Tuesday, April 5, 2011

The Problem is Cultural

Photo: Leandro Feal
I get up in the morning and get my bath of unreality watching the morning news on TV. In Morning Journal, the first news of the day, they never lose the thread of surrealism. We are treated to a reading of Fidel Castro’s latest “Reflection” titled, “The Shoes That Pinch Me” -- I’m quite intrigued, by the way, with how fixated Fidel is on Obama, having for months now dedicated all his “Reflections” to him -- where he offers a review of an art contest titled, “Little Friends of the People’s Revolutionary Army.” It’s impossible to describe the feelings one experiences on watching Cuban television at half past seven in the morning.

The other day they aired a short report about the standardization of products for sale in Cuban pesos. A voice-over showed businesses and tried to convince us that the country has been making efforts to improve the quality of products, and that this could be seen in much of what’s for sale in the markets. It lasted a few minutes, serving as an introduction to an interview with a specialist on the subject. The goal of the program was to show the tremendous quality of our own products, which also suffer from the pressure of international standards imposed by the West (sic), and as it ended the specialist said: “In Cuba the standard isn’t met, the problem is cultural.”

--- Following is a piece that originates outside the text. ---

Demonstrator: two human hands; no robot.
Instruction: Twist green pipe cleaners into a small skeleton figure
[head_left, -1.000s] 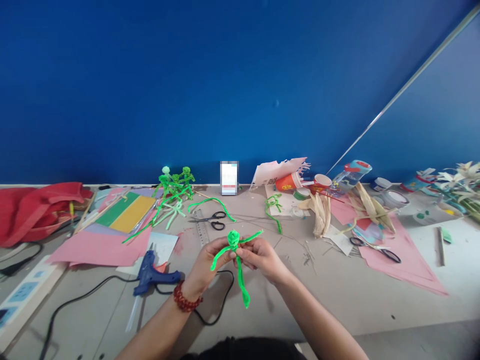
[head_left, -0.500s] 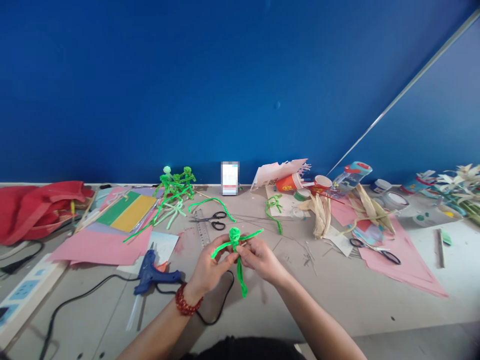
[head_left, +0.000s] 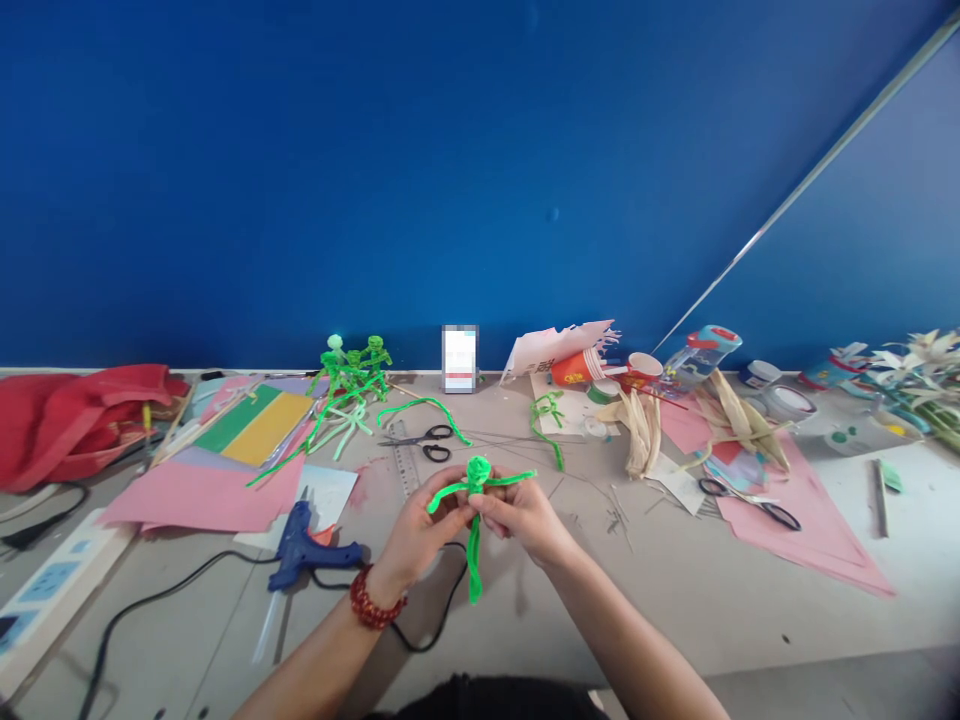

I paced back and forth, coffee cup in hand, and couldn’t help spilling a bit on the floor. I’m in the habit of talking back to the TV, a practice I developed as a teenager. I suppose that was how I managed to externalize my dissatisfaction with official establishment journalism: by carrying on my own debate with everything appearing on the screen.

“What do you mean, culture?!” I cried.

It is not the government policy of economic statism, nor our shattered economy, nor the dual currency, that are responsible for the questionable quality of bread and soap, according to this specialist in economics, it is Cuban culture that is responsible for this evil.